Land:   Die Niederlande

LGMD Unter-Typ:   LGMD1B / Laminopathy

 

In welchem Alter wurde bei Ihnen die Diagnose gestellt?:

I was diagnosed at the age of 4 with LGMD but the sub-type was unknown.  At the age of 23 I had a DNA test done which was relatively new in Holland, and that is when they found out that I had LGMD type 1B.

Was waren Ihre ersten Symptome?:

My mother noticed that I had trouble climbing the stairs.  My sister is 1 year and 9 months younger and she could already climb stairs but I still had to use my arms to help me climb the stairs.  I was also born with heterochromia iridum (two colored eyes (with one blind eye)) and a palato cisis (an opening in the palate) so my parents figured I had something more.

Haben Sie andere Familienmitglieder, die LGMD haben?

No, I am the only one so far.  We looked in to our history but couldn’t find anything that said that others in the family had LGMD.

Was sind für Sie die größten Herausforderungen im Leben mit LGMD?:

The greatest challenge is having to accept all of the losses regarding the physical things that I cannot do anymore.  Sometimes it goes so that my head can’t keep up.

Was ist Ihre größte Errungenschaft?:

My greatest accomplishments are finishing college, finding my soulmate and buying a house together.

Wie hat LGMD Sie zu der Person gemacht, die Sie heute sind?

I don’t really know because I don’t know how it is to not have LGMD.  I do have a lot of patience.  Maybe that is because of all the waiting we have to do to get the things we need to function in our lives….you know, things like wheelchairs and other stuff.
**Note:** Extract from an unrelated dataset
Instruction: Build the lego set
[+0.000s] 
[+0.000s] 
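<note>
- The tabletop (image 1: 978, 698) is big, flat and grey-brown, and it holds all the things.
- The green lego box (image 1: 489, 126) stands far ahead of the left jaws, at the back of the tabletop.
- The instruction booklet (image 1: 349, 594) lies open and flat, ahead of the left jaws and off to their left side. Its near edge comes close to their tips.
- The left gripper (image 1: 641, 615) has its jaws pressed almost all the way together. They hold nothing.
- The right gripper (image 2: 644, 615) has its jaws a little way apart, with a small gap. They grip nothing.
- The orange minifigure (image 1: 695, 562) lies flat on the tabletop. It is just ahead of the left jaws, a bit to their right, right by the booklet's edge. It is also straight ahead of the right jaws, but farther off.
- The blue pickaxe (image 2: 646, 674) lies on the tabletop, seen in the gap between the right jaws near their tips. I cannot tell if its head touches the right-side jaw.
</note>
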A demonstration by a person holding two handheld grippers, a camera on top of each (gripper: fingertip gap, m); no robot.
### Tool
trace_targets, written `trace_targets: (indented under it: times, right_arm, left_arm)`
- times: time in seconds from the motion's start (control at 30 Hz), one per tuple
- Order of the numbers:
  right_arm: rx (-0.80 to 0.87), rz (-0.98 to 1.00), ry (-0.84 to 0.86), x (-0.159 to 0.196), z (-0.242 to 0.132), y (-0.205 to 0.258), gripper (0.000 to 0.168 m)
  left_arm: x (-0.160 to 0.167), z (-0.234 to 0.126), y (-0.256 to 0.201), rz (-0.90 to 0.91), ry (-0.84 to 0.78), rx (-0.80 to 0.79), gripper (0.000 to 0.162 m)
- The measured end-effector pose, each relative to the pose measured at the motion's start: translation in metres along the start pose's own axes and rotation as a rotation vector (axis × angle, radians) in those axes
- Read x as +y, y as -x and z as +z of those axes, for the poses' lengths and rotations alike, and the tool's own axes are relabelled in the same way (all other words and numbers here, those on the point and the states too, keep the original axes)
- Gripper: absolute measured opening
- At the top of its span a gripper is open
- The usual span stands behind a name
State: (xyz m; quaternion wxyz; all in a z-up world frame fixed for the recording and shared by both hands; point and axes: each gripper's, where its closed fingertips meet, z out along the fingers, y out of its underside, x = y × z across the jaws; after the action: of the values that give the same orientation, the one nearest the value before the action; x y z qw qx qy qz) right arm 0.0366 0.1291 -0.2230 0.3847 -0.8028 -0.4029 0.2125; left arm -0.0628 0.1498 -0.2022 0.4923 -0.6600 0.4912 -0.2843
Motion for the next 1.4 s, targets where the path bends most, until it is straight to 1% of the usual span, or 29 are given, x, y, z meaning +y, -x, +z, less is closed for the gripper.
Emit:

Was möchten Sie der Welt über LGMD mitteilen?:

LGMD is a very frustrating disease.  People living with LGMD deal with losses day in and day out.

Wenn Ihre LGMD morgen "geheilt" werden könnte, was würden Sie als Erstes tun wollen?:

If I could be cured tomorrow, I would dance with my boyfriend in a club all night!  And, I would go on a hiking vacation.